Prato, pesante condanna al parà pistoiese che chiedeva soldi ai cinesi
Setti anni e cinque mesi di reclusione per il capopattuglia del Nembo. Insieme a tre compagni taglieggiava gli automobilisti al Macrolotto
PRATO. Nei giorni in cui si torna a parlare del possibile ritorno a Prato dei militari, nell’ambito dell’operazione “Strade sicure”, arriva una pesante condanna nei confronti di uno dei quattro paracadutisti all’epoca in servizio al 183° Reggimento Nembo di Pistoia (e impiegati nell’operazione “Strade sicure”) che nel novembre di cinque anni fa furono arrestati con le accuse di concussione e violata consegna.
Il Tribunale di Prato ha condannato il caporale Corrado Emanuele Pepe, 49 anni, di Pistoia, a 7 anni, 5 mesi e 10 giorni di reclusione. Pepe, difeso da Giovanni Renna e nel frattempo sospeso in attesa dell’esito del processo, era a capo di una pattuglia che, secondo le indagini della squadra mobile, anziché vigilare sugli obiettivi sensibili, aveva iniziato a taglieggiare gli automobilisti cinesi nel Macrolotto.

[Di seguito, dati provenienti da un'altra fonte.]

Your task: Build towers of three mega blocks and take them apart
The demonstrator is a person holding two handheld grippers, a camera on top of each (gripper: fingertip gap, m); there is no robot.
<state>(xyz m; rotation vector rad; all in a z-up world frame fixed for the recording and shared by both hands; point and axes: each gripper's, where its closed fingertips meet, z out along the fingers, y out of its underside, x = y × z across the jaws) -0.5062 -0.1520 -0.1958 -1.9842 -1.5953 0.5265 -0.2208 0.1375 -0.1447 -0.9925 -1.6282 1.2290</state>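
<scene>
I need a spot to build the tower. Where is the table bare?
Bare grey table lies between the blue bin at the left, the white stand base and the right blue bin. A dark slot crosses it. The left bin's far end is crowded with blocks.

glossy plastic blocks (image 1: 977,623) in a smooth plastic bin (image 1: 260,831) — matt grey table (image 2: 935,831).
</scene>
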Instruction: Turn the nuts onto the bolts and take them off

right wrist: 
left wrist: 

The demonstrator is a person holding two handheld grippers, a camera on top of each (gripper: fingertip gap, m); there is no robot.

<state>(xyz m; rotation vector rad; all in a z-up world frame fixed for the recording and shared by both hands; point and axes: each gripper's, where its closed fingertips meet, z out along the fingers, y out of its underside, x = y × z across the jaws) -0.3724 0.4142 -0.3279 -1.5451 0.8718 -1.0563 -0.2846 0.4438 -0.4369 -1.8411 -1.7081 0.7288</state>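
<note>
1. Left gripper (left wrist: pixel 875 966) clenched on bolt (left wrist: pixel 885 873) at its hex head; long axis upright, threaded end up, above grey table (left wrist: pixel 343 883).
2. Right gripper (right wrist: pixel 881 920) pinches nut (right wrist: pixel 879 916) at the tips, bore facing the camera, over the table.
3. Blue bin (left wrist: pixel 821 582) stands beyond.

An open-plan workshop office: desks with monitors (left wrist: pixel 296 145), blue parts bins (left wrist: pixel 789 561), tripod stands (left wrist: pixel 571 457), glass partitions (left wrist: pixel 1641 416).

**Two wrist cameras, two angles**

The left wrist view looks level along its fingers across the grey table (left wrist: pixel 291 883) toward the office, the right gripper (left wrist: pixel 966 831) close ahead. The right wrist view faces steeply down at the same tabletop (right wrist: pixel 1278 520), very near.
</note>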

Nove gli episodi contestati, nei mesi di giugno e luglio 2018. Pepe, insieme a Dimitri Dallai, Mattia Carrabs e Alessandro Ranieri Fazzi (che nel frattempo hanno patteggiato), aveva preso l’abitudine di uscire dal tragitto assegnato per andare al Macrolotto, dove si piazzava in strade poco in vista e fermava qualsiasi mezzo condotto da cinesi. Ai conducenti i quattro parà chiedevano patente, bolla di accompagnamento e in certi casi anche niente di particolare. Lo scopo era farsi pagare per chiudere un occhio. Hai la patente scaduta? Cento euro e ti togli il pensiero. Ti manca la bolla di accompagnamento? Stai parlando al cellulare mentre guidi? Sarebbero 600 euro di multa (in realtà sono 161) ma se me ne dai 50 è tutto a posto. In un caso, non avendo il cinese altro in tasca, si erano accontentati di una banconota da 10 euro. Tutti hanno pagato, nessuno ha denunciato. L’unica reazione dei cinesi del Macrolotto, stando alle carte dell’inchiesta, è stata la creazione di una chat denominata “Gruppo di confezioni” sulla quale i partecipanti venivano messi in guardia: “Attenti, oggi ci sono quelli che chiedono i soldi”. La voce si era sparsa così tanto che alla fine arrivò anche a un paio di italiani che lavorano in un’azienda del Macrolotto. Furono loro a raccogliere le confidenze dei cinesi taglieggiati e sempre loro a denunciare il fatto alla polizia. I quattro componenti della pattuglia dell’esercito furono individuati e i loro telefoni cellulari furono messi sotto controllo. Poliziotti in borghese si piazzarono in punti strategici e assistettero ai controlli, che i paracadutisti nemmeno potrebbero fare (oltre a essere fuori zona, come detto). Nel frattempo furono rintracciati i cinesi che avevano pagato e si procedette ai riconoscimenti fotografici. Non senza difficoltà, perché gli orientali, scriveva il gip Pallini nell’ordinanza di custodia, ne avrebbero fatto volentieri a meno. Erano intimoriti dalle divise e preferivano pagare.